• _Work to complete_
Only one stretch of the data below should be repeated: the lines from the line containing "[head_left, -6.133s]" through the line containing "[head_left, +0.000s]", inclusive, exactly as they are.
===== Recorded data
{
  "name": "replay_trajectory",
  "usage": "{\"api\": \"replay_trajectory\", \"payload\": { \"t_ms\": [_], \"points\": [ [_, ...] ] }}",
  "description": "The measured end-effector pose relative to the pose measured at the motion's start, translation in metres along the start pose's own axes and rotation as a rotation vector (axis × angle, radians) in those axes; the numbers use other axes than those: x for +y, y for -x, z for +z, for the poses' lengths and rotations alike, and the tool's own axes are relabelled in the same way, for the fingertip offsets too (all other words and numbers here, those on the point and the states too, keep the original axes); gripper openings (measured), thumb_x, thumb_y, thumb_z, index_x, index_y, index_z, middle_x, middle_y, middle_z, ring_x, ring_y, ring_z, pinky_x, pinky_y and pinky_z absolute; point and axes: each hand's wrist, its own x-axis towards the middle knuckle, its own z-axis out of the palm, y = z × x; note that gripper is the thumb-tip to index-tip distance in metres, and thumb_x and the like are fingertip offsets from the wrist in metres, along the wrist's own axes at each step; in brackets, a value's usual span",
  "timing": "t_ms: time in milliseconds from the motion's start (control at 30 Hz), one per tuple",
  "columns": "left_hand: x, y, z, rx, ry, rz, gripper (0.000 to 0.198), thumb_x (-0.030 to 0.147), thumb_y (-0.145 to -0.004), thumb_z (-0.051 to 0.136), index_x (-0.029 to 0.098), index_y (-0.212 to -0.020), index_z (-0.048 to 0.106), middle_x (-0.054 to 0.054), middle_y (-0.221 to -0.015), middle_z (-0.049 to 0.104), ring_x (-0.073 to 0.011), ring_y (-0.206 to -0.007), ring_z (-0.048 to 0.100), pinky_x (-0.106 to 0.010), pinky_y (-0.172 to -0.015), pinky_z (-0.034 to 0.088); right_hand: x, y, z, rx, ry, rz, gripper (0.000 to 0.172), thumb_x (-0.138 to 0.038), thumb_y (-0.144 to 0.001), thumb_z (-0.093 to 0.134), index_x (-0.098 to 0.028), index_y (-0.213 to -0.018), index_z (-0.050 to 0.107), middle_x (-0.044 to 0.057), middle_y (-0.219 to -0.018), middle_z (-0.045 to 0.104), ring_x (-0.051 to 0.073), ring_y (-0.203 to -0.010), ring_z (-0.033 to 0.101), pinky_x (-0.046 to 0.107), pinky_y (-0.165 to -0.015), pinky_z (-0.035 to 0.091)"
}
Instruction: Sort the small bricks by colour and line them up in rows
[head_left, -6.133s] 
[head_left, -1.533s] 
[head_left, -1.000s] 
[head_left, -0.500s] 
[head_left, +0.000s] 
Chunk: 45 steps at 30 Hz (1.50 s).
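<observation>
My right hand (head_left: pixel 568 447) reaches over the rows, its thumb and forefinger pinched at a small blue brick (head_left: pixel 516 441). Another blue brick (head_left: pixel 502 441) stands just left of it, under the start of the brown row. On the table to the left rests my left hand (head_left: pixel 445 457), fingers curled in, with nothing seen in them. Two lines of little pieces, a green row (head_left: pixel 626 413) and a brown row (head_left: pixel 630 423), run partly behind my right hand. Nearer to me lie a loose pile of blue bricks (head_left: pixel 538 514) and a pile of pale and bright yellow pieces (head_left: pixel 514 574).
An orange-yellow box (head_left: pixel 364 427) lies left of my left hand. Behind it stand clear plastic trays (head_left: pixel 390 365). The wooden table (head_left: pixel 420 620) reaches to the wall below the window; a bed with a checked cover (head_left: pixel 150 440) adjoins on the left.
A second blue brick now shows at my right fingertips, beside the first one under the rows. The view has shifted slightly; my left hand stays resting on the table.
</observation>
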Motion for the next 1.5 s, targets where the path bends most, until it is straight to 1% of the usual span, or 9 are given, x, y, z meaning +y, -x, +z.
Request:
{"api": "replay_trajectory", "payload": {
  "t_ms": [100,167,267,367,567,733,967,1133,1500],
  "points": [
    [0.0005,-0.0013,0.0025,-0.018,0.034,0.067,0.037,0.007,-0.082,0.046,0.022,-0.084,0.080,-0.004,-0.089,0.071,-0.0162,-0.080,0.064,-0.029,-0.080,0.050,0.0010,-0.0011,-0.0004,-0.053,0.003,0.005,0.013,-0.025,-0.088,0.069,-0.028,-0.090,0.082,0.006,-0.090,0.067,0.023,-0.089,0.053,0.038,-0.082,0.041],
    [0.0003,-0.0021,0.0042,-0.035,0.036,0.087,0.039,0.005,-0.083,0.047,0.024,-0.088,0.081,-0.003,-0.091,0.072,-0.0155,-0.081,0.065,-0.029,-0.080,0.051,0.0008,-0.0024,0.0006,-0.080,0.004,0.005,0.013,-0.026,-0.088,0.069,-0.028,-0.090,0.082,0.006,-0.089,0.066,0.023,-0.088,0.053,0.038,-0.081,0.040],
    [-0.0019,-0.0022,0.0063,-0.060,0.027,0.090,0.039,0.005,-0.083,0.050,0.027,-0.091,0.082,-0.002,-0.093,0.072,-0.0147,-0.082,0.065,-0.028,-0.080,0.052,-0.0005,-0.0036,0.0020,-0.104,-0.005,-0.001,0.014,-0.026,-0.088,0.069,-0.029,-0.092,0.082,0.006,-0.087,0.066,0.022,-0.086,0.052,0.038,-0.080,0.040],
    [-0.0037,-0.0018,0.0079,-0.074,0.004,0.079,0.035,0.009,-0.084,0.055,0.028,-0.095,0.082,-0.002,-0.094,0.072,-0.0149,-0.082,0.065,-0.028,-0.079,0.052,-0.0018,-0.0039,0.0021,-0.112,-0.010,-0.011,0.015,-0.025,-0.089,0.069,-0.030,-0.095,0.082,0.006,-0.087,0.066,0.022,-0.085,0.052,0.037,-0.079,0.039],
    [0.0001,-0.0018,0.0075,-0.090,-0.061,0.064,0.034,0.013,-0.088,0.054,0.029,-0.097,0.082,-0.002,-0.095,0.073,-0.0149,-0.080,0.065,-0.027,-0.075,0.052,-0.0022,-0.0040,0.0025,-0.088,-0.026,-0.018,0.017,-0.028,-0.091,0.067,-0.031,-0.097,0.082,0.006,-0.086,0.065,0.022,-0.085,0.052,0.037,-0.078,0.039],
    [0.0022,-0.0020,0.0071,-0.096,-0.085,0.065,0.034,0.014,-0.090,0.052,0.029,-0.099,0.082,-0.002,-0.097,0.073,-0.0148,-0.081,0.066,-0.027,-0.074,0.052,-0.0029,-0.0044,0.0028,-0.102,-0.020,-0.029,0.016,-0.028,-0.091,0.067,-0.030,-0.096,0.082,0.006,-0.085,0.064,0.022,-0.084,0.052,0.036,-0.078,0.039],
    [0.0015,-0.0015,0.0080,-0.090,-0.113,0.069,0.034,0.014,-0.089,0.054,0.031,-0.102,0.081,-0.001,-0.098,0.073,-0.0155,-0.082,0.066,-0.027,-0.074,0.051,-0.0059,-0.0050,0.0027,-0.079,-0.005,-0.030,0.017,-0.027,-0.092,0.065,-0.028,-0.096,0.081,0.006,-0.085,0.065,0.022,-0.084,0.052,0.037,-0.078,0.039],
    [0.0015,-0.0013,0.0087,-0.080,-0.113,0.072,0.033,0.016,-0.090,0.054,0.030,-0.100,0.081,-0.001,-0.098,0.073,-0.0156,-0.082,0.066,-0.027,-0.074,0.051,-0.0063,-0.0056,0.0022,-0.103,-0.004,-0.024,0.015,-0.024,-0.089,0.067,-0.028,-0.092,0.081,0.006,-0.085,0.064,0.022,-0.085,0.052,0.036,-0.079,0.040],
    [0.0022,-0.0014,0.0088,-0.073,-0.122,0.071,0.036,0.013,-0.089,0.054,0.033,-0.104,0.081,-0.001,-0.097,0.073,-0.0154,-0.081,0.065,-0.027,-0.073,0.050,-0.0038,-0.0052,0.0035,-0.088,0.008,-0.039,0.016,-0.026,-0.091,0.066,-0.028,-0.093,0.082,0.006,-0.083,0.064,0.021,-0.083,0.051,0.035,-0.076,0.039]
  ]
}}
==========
• _Finished exercise_
[head_left, -6.133s] 
[head_left, -1.533s] 
[head_left, -1.000s] 
[head_left, -0.500s] 
[head_left, +0.000s] 

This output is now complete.